*Task brief*. Going through the material below, output exactly the lines from the one containing "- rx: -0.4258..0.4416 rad" through the one containing "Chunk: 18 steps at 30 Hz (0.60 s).", and no pictures.

Data section: Begin

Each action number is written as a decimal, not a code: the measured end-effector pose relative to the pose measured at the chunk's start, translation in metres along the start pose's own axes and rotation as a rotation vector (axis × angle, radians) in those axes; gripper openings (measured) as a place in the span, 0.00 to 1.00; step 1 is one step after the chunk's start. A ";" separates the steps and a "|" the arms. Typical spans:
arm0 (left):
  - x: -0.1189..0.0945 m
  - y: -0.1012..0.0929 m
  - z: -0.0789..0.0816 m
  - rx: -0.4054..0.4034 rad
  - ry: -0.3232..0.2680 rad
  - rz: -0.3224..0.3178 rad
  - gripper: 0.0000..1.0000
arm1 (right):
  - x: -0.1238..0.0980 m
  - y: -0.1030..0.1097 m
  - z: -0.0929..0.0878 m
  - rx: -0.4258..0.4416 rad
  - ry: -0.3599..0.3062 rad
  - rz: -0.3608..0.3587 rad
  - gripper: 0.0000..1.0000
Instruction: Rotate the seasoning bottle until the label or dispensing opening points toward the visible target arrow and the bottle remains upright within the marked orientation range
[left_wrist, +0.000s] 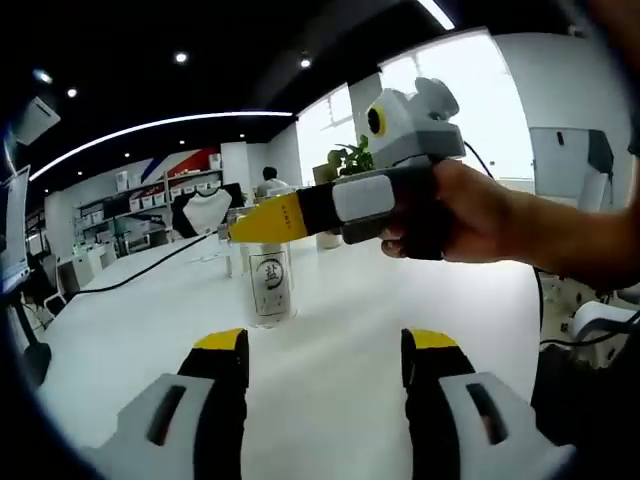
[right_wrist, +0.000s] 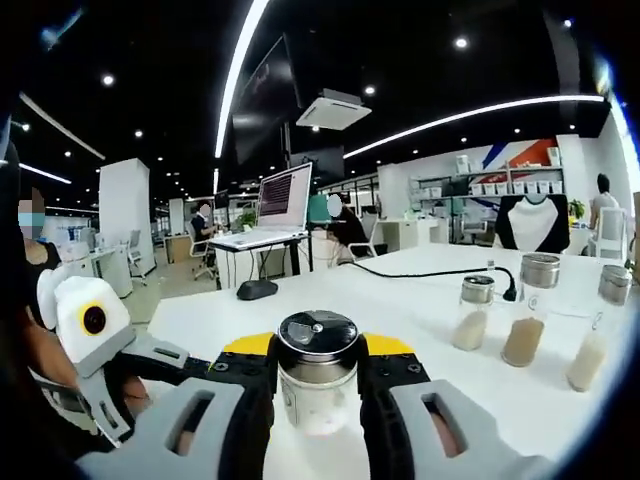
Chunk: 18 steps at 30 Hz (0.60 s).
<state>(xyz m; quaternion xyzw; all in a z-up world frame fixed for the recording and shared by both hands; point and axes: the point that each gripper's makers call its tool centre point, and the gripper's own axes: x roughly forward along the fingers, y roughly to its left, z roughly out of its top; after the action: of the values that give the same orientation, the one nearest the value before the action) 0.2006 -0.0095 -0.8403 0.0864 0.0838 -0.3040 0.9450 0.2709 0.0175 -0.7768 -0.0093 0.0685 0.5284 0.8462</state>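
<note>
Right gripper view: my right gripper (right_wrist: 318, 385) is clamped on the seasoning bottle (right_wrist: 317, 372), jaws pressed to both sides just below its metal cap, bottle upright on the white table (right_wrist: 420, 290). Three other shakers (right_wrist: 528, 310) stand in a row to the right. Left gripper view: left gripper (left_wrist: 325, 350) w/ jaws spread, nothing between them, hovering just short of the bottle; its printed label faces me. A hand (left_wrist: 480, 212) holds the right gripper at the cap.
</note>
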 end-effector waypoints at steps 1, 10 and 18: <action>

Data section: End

*Answer below*.
  - rx: -0.4258..0.4416 rad
  - ry: -0.3599..0.3062 rad
  - rz: -0.3608..0.3587 rad
  - gripper: 0.0000..1.0000
Instruction: Rotate the seasoning bottle until the label or dispensing opening points toward the visible target arrow and the bottle remains upright within the marked orientation range
[left_wrist, +0.000s] 
[right_wrist, +0.000s] 
Chunk: 18 steps at 30 Hz (0.60 s).

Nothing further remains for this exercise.